## TASK GOAL
Your answer should consist solely of the lines from the one containing "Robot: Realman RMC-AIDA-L" through the end of the entries below, duplicated exactly.

(Data extracted from a collection)

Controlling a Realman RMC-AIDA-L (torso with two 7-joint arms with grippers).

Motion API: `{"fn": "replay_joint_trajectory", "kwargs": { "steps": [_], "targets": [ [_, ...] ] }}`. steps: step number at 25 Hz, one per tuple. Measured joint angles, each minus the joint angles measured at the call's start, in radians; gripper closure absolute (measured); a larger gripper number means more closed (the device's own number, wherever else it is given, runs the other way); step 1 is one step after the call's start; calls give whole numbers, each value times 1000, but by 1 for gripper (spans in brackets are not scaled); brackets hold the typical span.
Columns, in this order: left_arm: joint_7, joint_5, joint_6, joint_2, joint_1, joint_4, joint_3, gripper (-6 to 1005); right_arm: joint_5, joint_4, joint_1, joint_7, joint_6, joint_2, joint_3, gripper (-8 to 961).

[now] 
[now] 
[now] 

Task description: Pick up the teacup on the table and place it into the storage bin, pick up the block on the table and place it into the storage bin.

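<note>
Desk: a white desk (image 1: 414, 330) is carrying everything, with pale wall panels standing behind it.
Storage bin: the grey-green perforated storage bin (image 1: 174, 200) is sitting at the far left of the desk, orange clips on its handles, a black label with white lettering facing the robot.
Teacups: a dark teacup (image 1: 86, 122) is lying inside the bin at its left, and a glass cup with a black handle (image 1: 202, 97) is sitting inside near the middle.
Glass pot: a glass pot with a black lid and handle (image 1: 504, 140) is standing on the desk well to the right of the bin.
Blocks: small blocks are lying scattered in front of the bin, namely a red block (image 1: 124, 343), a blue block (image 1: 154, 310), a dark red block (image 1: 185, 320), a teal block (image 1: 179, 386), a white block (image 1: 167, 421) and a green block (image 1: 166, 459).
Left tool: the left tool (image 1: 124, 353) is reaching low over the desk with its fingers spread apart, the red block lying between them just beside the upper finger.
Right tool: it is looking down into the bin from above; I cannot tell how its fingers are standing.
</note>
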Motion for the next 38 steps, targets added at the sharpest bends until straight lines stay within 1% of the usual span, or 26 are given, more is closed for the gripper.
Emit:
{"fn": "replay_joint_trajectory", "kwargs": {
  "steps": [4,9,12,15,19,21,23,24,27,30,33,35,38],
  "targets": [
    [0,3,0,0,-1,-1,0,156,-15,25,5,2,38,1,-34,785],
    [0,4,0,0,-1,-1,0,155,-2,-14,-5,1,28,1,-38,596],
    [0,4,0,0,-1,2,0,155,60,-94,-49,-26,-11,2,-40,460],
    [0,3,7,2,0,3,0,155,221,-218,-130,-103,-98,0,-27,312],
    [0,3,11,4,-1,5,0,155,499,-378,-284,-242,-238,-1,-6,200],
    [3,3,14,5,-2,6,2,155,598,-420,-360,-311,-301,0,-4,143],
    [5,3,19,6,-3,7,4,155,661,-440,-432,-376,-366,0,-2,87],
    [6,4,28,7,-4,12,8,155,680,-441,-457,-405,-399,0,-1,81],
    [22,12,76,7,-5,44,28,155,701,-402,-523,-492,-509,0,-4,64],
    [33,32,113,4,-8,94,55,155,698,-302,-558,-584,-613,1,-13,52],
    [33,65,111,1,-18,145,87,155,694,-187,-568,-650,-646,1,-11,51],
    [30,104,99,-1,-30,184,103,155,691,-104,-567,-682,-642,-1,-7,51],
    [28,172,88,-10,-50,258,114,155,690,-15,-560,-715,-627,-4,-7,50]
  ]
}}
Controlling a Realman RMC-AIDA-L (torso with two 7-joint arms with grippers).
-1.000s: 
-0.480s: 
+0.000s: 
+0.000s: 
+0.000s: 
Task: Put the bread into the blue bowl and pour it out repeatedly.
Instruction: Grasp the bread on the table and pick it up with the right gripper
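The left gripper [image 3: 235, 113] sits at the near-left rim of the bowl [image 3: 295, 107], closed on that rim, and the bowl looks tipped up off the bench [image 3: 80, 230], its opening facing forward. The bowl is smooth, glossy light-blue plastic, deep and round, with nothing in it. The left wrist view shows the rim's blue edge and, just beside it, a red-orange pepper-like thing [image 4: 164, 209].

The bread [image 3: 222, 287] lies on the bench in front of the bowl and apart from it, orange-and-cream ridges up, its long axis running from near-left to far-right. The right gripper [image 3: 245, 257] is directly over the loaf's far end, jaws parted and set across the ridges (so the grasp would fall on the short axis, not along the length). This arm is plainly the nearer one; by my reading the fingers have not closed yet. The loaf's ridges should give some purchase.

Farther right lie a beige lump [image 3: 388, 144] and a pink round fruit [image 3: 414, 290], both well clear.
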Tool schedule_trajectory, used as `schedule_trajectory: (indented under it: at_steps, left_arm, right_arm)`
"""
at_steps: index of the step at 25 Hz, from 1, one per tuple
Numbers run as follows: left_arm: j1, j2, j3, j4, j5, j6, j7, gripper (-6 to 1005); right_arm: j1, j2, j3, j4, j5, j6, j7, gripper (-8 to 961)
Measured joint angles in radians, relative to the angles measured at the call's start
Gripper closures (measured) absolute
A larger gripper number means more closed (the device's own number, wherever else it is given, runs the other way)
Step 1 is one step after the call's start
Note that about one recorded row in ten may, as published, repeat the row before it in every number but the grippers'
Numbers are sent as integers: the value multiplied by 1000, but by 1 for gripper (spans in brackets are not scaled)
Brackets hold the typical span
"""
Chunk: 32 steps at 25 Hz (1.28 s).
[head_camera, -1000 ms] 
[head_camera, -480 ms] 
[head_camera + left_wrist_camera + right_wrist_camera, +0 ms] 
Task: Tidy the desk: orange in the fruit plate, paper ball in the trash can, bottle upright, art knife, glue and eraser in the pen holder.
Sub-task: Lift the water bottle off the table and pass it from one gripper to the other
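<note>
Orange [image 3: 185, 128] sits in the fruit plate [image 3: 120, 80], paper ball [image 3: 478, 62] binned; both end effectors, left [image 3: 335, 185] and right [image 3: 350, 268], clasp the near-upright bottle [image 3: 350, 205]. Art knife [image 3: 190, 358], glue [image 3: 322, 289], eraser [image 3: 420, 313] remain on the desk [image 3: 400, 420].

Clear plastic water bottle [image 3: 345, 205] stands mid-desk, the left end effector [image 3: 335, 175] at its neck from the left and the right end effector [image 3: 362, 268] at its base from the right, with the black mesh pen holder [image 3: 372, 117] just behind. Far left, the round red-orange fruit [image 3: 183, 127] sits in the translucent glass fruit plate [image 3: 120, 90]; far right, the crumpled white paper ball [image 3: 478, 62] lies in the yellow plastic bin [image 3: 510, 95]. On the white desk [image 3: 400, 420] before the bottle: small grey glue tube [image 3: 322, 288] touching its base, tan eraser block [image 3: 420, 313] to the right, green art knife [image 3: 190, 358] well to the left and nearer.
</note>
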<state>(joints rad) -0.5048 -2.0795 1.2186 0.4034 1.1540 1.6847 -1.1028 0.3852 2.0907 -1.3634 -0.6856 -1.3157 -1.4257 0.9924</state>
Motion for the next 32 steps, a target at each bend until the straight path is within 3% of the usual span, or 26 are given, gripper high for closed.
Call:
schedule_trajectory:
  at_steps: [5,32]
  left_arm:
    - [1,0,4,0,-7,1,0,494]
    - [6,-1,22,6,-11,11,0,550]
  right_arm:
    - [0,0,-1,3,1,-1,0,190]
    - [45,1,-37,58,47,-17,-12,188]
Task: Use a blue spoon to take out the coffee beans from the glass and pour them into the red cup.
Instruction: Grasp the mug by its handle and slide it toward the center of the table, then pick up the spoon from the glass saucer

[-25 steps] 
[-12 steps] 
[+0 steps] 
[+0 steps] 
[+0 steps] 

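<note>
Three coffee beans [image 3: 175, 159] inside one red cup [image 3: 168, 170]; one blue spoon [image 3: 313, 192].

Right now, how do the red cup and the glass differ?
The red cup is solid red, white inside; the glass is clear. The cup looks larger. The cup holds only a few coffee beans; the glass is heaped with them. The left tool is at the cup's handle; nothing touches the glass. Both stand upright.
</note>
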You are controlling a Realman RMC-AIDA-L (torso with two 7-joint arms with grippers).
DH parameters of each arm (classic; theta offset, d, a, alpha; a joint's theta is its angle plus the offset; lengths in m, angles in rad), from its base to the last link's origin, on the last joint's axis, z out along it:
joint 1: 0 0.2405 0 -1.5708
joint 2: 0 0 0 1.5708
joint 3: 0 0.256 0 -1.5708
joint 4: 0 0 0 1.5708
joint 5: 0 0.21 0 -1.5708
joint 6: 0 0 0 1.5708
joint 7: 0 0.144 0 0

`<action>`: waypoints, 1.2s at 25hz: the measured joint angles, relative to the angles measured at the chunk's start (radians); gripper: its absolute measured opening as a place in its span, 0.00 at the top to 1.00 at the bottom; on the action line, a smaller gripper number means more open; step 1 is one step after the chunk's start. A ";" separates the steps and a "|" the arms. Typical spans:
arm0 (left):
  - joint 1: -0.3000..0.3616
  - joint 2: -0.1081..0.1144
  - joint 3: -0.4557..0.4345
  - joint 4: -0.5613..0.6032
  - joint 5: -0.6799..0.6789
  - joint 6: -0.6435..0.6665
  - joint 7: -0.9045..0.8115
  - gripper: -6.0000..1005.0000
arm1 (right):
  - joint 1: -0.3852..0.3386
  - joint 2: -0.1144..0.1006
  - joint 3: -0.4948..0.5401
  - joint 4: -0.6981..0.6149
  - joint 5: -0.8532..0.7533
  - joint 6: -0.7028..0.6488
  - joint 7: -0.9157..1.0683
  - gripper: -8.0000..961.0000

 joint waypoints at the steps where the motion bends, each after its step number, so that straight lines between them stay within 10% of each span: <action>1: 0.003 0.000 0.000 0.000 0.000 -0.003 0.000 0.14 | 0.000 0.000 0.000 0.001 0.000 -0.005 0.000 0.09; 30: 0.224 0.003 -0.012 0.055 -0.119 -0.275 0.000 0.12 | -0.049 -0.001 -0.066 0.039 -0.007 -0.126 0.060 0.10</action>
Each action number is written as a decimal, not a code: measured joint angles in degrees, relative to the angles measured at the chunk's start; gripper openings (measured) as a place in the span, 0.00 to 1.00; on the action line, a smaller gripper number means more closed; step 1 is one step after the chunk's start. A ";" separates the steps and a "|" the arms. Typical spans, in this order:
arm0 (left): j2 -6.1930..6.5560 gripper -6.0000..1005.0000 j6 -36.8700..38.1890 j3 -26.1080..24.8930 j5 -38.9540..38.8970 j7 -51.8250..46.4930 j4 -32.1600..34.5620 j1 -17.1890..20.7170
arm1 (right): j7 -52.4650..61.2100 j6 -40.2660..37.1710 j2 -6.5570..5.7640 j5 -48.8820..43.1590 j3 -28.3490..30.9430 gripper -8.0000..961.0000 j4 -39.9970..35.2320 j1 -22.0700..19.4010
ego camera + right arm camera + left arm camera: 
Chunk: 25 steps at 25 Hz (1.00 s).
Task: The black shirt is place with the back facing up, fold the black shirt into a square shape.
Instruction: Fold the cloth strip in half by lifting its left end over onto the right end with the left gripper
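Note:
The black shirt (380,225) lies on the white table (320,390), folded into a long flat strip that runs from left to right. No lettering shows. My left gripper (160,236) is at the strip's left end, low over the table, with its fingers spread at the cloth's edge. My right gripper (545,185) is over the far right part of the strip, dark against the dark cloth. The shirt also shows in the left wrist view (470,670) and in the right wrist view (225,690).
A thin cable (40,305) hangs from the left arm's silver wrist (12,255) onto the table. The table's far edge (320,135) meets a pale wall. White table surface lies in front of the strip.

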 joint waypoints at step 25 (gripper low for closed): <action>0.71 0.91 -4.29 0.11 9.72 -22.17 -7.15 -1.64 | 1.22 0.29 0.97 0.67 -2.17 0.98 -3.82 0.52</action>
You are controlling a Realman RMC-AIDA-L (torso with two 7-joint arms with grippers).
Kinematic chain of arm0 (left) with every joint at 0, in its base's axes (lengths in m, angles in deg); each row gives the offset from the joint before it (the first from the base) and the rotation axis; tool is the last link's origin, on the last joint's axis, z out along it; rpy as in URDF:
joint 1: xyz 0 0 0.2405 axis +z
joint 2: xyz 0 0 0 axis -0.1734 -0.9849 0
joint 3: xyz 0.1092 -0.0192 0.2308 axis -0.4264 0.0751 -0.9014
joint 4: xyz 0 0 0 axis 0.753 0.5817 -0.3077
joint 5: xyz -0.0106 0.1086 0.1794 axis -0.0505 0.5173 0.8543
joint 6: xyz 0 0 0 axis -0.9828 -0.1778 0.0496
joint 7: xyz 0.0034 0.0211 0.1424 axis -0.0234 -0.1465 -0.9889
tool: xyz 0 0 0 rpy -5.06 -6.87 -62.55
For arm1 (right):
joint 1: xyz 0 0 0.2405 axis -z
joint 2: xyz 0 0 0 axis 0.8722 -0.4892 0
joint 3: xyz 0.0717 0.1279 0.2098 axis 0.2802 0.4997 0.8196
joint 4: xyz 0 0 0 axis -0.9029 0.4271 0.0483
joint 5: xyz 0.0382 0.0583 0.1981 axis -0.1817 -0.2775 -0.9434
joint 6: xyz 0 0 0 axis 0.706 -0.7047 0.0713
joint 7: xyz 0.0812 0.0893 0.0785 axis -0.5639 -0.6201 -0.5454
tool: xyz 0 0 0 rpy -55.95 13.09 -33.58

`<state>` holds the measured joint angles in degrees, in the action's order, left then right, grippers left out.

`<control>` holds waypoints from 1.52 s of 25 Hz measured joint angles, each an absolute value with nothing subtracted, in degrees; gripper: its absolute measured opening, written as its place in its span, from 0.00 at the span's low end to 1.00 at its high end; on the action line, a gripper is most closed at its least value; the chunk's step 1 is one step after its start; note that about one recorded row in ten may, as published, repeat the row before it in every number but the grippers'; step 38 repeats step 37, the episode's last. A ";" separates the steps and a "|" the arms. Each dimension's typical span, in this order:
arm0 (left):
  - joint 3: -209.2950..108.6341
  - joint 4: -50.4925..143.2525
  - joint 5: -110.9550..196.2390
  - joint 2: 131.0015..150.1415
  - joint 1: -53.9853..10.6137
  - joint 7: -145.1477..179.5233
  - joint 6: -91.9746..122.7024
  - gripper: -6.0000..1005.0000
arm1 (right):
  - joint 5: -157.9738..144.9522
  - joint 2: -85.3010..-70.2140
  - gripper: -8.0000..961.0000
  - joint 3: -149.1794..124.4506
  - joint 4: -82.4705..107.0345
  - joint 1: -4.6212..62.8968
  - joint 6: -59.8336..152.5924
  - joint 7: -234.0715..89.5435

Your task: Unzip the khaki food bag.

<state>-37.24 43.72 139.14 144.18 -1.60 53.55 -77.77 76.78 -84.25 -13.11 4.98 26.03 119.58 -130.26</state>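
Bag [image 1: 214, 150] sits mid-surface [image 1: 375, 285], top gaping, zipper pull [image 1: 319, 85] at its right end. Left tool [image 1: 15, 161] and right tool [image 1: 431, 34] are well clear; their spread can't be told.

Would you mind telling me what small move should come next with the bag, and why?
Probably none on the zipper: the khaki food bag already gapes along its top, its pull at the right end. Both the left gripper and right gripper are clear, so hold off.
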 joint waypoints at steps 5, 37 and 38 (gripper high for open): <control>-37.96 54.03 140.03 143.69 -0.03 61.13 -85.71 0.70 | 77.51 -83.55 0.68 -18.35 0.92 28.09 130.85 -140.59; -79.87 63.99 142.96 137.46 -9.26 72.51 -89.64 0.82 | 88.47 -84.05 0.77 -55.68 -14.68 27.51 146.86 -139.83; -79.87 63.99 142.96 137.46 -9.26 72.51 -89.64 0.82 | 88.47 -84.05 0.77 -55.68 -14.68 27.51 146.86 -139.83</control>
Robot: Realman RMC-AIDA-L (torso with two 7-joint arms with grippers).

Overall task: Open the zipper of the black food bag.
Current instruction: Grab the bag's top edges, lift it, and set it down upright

## EXPECTED ANSWER
Robot: Realman RMC-AIDA-L (torso with two 7-joint arms with grippers).

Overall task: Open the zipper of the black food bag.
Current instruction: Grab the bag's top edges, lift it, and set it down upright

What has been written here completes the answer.